Female fertility is dictated by the number of oocyte-containing primordial follicles within the ovary. These follicles are established early in development and their selective activation represents the definitive first step towards oocyte maturation and ovulation. Although evidence supports crosstalk between the oocyte and its supportive somatic granulosa cells, the intrinsic molecular mechanisms that regulate ovarian follicle activation are largely uncharacterised.

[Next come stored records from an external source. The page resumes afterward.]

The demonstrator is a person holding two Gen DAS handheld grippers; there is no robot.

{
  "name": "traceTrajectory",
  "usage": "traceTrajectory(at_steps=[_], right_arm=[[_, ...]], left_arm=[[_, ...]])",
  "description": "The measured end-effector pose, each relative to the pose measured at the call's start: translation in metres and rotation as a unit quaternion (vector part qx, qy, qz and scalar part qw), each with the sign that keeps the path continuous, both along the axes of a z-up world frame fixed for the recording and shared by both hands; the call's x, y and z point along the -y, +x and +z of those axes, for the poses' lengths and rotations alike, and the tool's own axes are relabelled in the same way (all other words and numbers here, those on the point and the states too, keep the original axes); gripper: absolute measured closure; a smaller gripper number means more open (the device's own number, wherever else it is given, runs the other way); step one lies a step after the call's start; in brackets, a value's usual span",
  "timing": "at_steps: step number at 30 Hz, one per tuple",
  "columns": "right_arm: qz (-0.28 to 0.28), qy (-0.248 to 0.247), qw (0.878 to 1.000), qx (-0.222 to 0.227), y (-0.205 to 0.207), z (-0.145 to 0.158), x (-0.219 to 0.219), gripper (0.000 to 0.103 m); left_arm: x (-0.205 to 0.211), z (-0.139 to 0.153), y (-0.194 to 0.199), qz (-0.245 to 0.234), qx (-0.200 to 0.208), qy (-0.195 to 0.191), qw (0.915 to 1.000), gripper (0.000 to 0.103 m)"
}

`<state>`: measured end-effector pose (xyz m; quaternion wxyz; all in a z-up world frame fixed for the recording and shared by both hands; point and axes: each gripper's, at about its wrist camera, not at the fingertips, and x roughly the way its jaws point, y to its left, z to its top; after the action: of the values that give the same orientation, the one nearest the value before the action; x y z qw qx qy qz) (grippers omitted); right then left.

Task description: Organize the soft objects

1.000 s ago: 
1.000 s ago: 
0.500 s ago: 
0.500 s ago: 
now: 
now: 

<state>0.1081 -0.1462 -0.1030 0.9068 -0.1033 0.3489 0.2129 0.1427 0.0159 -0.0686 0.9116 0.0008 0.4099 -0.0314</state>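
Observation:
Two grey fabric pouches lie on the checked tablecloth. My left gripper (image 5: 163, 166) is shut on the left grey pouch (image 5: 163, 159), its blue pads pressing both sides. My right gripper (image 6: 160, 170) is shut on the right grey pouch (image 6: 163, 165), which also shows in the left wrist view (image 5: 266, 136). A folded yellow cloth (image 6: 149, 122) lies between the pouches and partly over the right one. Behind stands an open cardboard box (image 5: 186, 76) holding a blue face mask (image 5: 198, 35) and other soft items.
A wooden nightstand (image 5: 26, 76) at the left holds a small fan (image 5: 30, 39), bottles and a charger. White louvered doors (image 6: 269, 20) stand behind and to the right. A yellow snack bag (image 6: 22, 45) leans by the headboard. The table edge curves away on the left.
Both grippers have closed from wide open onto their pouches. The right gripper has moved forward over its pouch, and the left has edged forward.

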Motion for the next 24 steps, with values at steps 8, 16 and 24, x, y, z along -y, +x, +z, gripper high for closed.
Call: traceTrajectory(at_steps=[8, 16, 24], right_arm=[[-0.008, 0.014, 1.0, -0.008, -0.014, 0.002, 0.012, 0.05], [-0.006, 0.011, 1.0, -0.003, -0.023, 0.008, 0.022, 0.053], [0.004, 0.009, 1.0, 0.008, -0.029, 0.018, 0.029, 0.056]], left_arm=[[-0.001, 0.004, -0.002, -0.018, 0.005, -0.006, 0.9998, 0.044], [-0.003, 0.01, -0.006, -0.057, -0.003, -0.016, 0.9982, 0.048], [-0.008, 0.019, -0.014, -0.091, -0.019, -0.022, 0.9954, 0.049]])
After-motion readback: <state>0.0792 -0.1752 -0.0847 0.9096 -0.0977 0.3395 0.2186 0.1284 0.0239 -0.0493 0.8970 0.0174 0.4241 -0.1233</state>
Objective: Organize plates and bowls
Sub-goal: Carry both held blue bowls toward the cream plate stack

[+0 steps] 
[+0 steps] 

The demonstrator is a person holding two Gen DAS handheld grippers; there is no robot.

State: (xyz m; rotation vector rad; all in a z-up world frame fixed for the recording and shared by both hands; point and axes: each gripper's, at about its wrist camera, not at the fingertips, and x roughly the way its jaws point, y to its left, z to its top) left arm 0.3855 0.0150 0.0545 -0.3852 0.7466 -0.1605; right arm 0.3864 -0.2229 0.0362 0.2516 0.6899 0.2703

In this study, we used single-cell RNA sequencing (scRNAseq) to examine the transcriptional profile of mouse embryonic and neonatal ovaries at three timepoints: embryonic day (E) 18.5, postnatal day (PND) 4 and PND7. These timepoints correspond with the major developmental events of primordial follicle formation and activation. In total, 24,810 cells were sequenced with high confidence, and we identified five distinct clusters of granulosa cells. Bioinformatic subcluster analysis revealed a distinct cluster of pregranulosa cells that appeared to be undergoing follicle activation, evident by the subtle change in known granulosa cell genes including Cdkn1b (p27kip1), Amh and Inhbb. Additionally, this cluster was uniquely differentiated by the expression of Tnni3, Slc18a2, Fam13a and Klf2, all of which are novel to follicle activation. To understand the role of Cdkn1b/p27kip1 (a cell cycle inhibitor) as a potential regulator of these novel activation genes, we performed transcriptomic analysis on Cdkn1b-/- knockout mice. The scRNAseq gene expression signature of activating granulosa cells was observed precociously in Cdkn1b-/- ovaries, suggesting that p27kip1 may act as an important repressor of the genes expressed in activating pregranulosa cells.
This dataset provides the foundations for characterising a genetic network that regulates follicle activation. These findings will reveal key insights into how the ovarian reserve is established and how this is dysregulated in female infertility disorders.